I touched on one thing a few of weeks ago that I wanted to explore a little bit. Basically the idea that out of bad things we should make the best of them.
When life gives you lemons, make lots of lemonade.
Every dark cloud has a silver lining.
I wonder if it isn’t just crap we tell each other to ensure that we get out of bed in the morning.
4 years ago I got laid off from my day job as an engineer. For those of you who have never had the opportunity to take an unplanned vacation where you are stressed a whole lot of the time… let me tell you, it is not worth it. Basically you have this time where normally it would be great. Catch up on sleep, read a book, watch tv, and just veg out. I mean, you’ve been at it for how long now, you might deserve some free time again. But the underlying stress is awful. And at some point there are only so many hours in a day you can look for jobs.
But I digress. Out of that time I ended up writing the first draft of the book that would become The Dark That Follows. I had never written anything that long before. Prior to those moments the longest thing I had ever written was a movie script that was about 100 pages and around 48 pages of a comic mini series. Let me say that writing 200+ pages of a novel is an entirely different beast.
I definitely made some lemonade.
Here’s the question though… why? Why did I need that bad thing to happen before I made an opportunity out of it? Couldn’t I have done the same thing while I was employed (sure I could and have been ever since that point). Still that was the thing that gave me a kick in the pants I surely needed.
So why do we wait for these moments? Why should it take sometime bad to happen for us to reevaluate how our lives are progressing?

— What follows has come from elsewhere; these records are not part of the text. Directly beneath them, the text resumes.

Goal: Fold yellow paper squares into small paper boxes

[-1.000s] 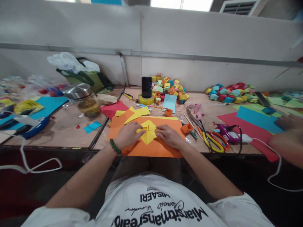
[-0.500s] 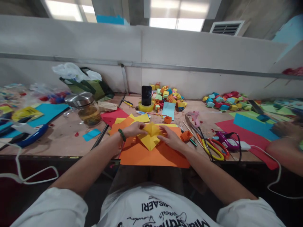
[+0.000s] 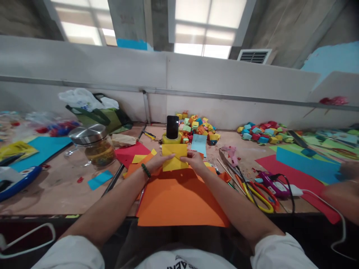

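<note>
Now lifted off the orange sheet [image 3: 179, 198], the yellow paper [image 3: 174, 157] is pinched between my left hand [image 3: 158, 161] and right hand [image 3: 193, 161], its folds flattened.

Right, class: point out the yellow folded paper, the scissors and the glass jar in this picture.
yellow folded paper [image 3: 174, 157], head view, middle of its flat face.
scissors [image 3: 259, 196], head view, on the yellow and red handles.
glass jar [image 3: 97, 151], head view, on its glass body.

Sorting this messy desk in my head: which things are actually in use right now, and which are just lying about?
In use: yellow paper, held by left hand and right hand; orange sheet underneath.
Lying about: scissors, glass jar, phone, glue gun.
</note>
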### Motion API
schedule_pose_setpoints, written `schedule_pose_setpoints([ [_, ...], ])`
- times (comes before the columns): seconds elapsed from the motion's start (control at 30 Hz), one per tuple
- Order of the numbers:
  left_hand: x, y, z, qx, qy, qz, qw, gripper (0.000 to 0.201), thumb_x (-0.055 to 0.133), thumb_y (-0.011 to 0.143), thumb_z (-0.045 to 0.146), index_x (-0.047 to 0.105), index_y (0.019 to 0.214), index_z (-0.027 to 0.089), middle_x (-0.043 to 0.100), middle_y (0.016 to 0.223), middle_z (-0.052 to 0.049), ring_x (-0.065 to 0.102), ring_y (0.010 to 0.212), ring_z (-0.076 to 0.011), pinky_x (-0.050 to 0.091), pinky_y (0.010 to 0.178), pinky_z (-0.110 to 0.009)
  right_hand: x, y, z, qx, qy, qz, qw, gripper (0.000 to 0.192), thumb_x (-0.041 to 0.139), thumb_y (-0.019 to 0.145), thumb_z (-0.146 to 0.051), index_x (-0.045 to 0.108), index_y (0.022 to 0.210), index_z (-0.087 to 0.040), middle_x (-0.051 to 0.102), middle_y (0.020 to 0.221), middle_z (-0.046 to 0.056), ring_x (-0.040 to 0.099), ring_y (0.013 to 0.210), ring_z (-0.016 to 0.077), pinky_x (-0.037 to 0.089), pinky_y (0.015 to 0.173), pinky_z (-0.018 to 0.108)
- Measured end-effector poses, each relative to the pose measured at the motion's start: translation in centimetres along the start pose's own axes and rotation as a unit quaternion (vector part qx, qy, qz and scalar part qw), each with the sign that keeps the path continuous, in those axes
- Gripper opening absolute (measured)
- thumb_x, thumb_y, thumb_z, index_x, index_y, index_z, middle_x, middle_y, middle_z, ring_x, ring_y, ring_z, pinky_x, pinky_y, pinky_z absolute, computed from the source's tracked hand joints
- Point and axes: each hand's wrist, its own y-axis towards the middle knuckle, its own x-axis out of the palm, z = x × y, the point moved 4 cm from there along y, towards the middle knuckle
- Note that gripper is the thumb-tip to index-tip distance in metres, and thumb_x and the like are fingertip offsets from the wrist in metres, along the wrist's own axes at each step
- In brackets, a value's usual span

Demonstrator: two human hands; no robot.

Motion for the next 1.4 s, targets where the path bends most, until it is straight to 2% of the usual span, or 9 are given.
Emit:
schedule_pose_setpoints([
  [0.13,-0.5,0.1,-1.6,-0.026,0.019,0.012,0.999,0.045,0.073,0.073,0.037,0.063,0.11,0.015,0.072,0.112,-0.014,0.07,0.098,-0.0257,0.055,0.085,-0.036,-0.1,-0.3,1.7,0.044,0.032,0.02,0.998,0.045,0.081,0.058,-0.046,0.068,0.091,-0.019,0.07,0.075,0.001,0.062,0.06,0.0143,0.051,0.057,0.026],
  [0.3,-0.3,0.0,-1.7,-0.053,0.01,-0.013,0.998,0.044,0.067,0.076,0.035,0.062,0.115,0.014,0.068,0.121,-0.017,0.068,0.103,-0.0283,0.054,0.088,-0.039,-0.5,0.0,2.3,0.027,0.03,0.018,0.999,0.04,0.086,0.051,-0.041,0.068,0.077,-0.016,0.07,0.081,0.003,0.065,0.074,0.018,0.055,0.071,0.032],
  [0.5,0.5,-0.4,-1.0,-0.016,-0.022,-0.04,0.999,0.054,0.066,0.074,0.028,0.057,0.126,0.017,0.06,0.134,-0.015,0.064,0.113,-0.0296,0.054,0.09,-0.04,-0.3,-0.7,1.7,0.031,0.032,-0.016,0.999,0.039,0.083,0.058,-0.041,0.068,0.085,-0.018,0.071,0.083,0.002,0.066,0.075,0.0172,0.054,0.071,0.031],
  [0.63,0.0,-0.4,-1.0,-0.029,0.016,0.004,0.999,0.042,0.061,0.076,0.026,0.06,0.118,0.017,0.062,0.13,-0.017,0.065,0.111,-0.0302,0.053,0.09,-0.042,-0.1,-1.0,0.9,0.054,0.026,-0.061,0.996,0.042,0.084,0.057,-0.036,0.068,0.091,-0.017,0.07,0.078,0.0,0.062,0.062,0.0116,0.049,0.058,0.023],
  [0.83,0.0,-0.7,-0.2,-0.015,0.006,0.059,0.998,0.035,0.067,0.072,0.027,0.063,0.105,0.017,0.071,0.111,-0.015,0.07,0.097,-0.0282,0.055,0.085,-0.041,-0.8,-0.8,0.7,0.045,0.017,-0.044,0.998,0.046,0.079,0.064,-0.038,0.065,0.103,-0.018,0.062,0.058,-0.007,0.053,0.045,0.0072,0.045,0.049,0.021],
  [0.93,0.0,-0.8,0.5,0.015,0.028,0.059,0.998,0.04,0.071,0.069,0.033,0.064,0.103,0.014,0.073,0.102,-0.012,0.069,0.093,-0.0266,0.055,0.082,-0.037,-1.2,-0.8,0.6,0.051,0.012,-0.081,0.995,0.052,0.079,0.064,-0.036,0.062,0.11,-0.018,0.059,0.053,-0.008,0.056,0.046,0.0086,0.047,0.05,0.021],
  [1.07,0.0,-1.0,1.1,0.053,0.043,0.076,0.995,0.05,0.075,0.063,0.039,0.064,0.105,0.014,0.073,0.104,-0.008,0.069,0.092,-0.0229,0.055,0.082,-0.033,-1.5,-1.1,-0.5,0.067,0.007,-0.121,0.99,0.053,0.078,0.063,-0.03,0.06,0.11,-0.015,0.063,0.055,-0.006,0.061,0.05,0.0104,0.047,0.053,0.021],
  [1.23,0.3,-1.1,1.2,0.068,0.057,0.081,0.993,0.054,0.076,0.06,0.046,0.066,0.101,0.012,0.074,0.1,-0.01,0.069,0.086,-0.0235,0.055,0.076,-0.033,-1.4,-1.5,-1.9,0.052,-0.019,-0.13,0.99,0.042,0.072,0.061,-0.021,0.058,0.1,-0.017,0.06,0.055,-0.007,0.055,0.049,0.0088,0.043,0.05,0.02],
  [1.4,-1.6,-0.6,1.1,0.049,0.041,0.133,0.989,0.046,0.074,0.065,0.042,0.064,0.101,0.015,0.073,0.1,-0.008,0.069,0.088,-0.0225,0.056,0.079,-0.034,-2.0,-1.7,-2.0,0.026,-0.075,-0.103,0.991,0.039,0.065,0.067,-0.021,0.054,0.105,-0.018,0.059,0.056,-0.007,0.054,0.051,0.0093,0.042,0.051,0.02],
])
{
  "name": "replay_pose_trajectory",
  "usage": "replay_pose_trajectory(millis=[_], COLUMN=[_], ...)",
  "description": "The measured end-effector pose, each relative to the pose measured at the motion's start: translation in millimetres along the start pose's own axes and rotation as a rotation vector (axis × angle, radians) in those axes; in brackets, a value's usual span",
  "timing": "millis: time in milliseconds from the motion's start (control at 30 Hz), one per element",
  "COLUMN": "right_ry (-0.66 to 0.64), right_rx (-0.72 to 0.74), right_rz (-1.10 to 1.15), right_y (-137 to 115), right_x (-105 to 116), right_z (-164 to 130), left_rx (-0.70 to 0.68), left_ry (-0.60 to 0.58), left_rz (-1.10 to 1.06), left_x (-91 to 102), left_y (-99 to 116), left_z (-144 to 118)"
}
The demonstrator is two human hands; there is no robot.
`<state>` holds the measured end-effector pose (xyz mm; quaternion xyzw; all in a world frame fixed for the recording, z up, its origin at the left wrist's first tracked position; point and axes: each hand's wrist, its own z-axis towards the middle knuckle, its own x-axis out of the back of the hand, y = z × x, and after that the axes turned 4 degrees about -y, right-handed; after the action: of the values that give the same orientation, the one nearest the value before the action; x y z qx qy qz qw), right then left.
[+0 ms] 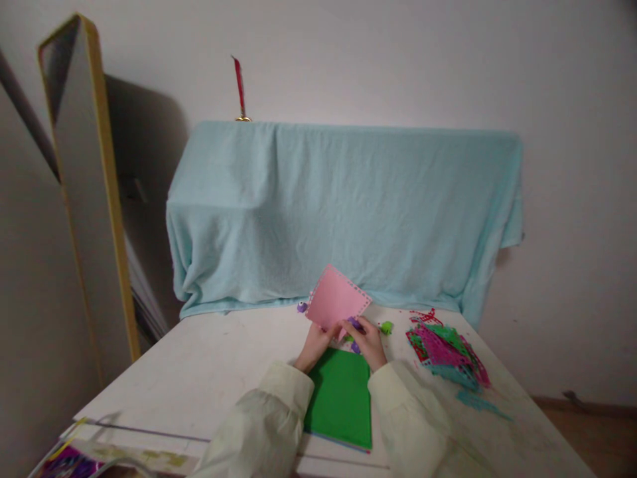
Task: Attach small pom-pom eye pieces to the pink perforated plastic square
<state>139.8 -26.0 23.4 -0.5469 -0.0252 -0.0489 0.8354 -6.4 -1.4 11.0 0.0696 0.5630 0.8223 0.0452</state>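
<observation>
Both forearms, in pale cream sleeves, extend forward from the near edge of the table and converge toward its middle. The left hand (pixel 314 346) has its fingers curled in a pinch grip. The right hand (pixel 369 342) sits just beside it, knuckles up, fingers closed in a pinch.

Both arms wore loose, pale cream sleeves, puffed and creased, gathered at the wrists. The left hand (pixel 314 345) and right hand (pixel 371 343) were bare.
</observation>
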Motion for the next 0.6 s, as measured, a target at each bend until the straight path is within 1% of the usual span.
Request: replay_pose_trajectory(millis=[167,433,600], right_ry=[0.008,0.04,0.044], right_rx=[0.0,0.0,0.003], right_rz=[-0.006,-0.023,0.005], right_y=[0.2,-0.6,-6.3], right_x=[0.4,2.4,1.4], right_z=[0.5,0.3,-0.6], left_rx=[-0.033,0.019,0.017], left_ry=[0.002,-0.003,-0.016], left_rz=[-0.016,-0.057,-0.086], left_x=[0.3,-0.3,-0.3], left_y=[1.1,5.3,7.2], left_z=[-0.3,-2.4,-3.1])
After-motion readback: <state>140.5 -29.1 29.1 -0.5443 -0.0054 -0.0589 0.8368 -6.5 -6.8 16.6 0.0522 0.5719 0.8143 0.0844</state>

My favorites are the blessing in disguise. I’m more referring to the phrase itself, somewhat of a cliche nowadays, rather than the possible religious implications behind it. It might as well be a case where all we are doing is just trying to reassure someone that good times are coming. There is a commercial on tv in Georgia (perhaps other states who have the lottery are running something similar). The conceit of the game is that you win if you match all the numbers (like a normal lottery) OR if you match none of the numbers (so now they have us hoping for a negative return… just weird). And while I am amused at the commercials, it is such an alien thing to hope to not win… but not just don’t win, you need to LOSE completely.
I mean, what in the world are you supposed to be cheering for then? That’s like rooting for your team to tie or something. And while there are spots where that might be a good thing. It is completely alien to my own brain patterns. I (people) are programmed to Win.
So why is it that we must decide to find the silver lining only in the bad things? Can’t they just be bad things and then we move along? Do we need to find lessons in these moments of terrible? Would it be the worst thing in the world to just brush ourselves off and stop obsessing over whatever the bad thing was?
Just once I’d like to learn my lesson from something really good happening!
Of course, that is easier said than done. I think that it might be (must be?) that we all get caught up in our lives. Going to work, hanging out with friends, dealing with family… you know, Life stuff. But that becomes a daily thing. And then it becomes a weekly thing. And then summer is over and Christmas is here and we all stand around thinking “Wow, that year sure went by fast.”
The bad might just be a shock to the system that breaks us of that routine. Maybe we’ve drifted a bit from whatever path we’re supposed to be on and that’s the moment we can really do a bit of self-correcting?
Of course, unlike those people in the Lottery commercial, I’m not looking to have the bad thing happen. And I wish I could steel myself against it, but that never works. So all I can do is just take that extra moment when it happens and use it to the best of my ability. Not the best answer, but the only one I have.
Mostly I’m reminded of why there has to be bad things by two of the greatest philosophers of our time.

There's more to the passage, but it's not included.